Exercise: Please transcribe the line with "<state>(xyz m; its" and the lines after it through the end of the listing below, keeping both ends and nothing more.

Data extract:
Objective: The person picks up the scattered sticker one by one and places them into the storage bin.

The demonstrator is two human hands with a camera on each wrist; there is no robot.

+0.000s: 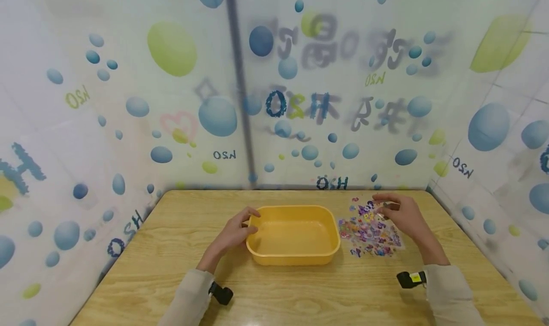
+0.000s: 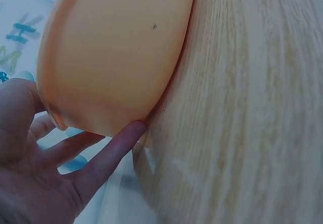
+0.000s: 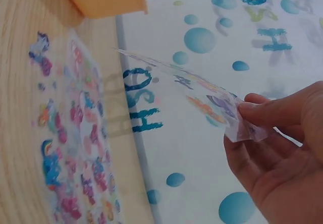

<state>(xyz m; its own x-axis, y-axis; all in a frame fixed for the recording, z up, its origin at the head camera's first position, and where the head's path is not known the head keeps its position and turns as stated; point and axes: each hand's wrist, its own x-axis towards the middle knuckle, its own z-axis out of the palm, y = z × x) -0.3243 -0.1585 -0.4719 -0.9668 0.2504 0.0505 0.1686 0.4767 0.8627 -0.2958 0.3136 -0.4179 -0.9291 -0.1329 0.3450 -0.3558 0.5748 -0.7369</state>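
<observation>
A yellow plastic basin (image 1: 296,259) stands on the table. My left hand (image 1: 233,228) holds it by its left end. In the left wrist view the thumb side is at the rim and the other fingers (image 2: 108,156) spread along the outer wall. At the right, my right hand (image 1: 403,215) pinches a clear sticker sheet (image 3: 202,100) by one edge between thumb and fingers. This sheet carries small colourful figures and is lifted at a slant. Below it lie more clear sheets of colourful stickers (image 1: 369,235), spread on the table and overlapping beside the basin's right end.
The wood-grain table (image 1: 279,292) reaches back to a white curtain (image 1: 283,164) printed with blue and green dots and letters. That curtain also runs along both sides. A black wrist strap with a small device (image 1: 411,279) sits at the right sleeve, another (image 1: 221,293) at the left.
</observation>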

Exercise solution:
<state>(xyz m; its own x-axis, y-axis; all in a frame fixed for the recording, z up, its origin at the head camera's first position, and where the head's path is not known the head keeps its position and turns as stated; point and axes: each hand's wrist, its own x-axis towards the middle knuckle, its own z-axis out of the palm, y = z × x) -0.3243 -0.1585 -0.4719 -0.9668 0.2504 0.0505 0.1686 0.4767 0.8627 -0.2958 0.3136 -0.4179 -0.9291 -0.1329 0.3450 -0.3558 0.5748 -0.7369</state>
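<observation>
A yellow plastic basin (image 1: 296,259) stands on the table. My left hand (image 1: 233,228) holds it by its left end. In the left wrist view the thumb side is at the rim and the other fingers (image 2: 108,156) spread along the outer wall. At the right, my right hand (image 1: 403,215) pinches a clear sticker sheet (image 3: 202,100) by one edge between thumb and fingers. This sheet carries small colourful figures and is lifted at a slant. Below it lie more clear sheets of colourful stickers (image 1: 369,235), spread on the table and overlapping beside the basin's right end.
The wood-grain table (image 1: 279,292) reaches back to a white curtain (image 1: 283,164) printed with blue and green dots and letters. That curtain also runs along both sides. A black wrist strap with a small device (image 1: 411,279) sits at the right sleeve, another (image 1: 221,293) at the left.
</observation>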

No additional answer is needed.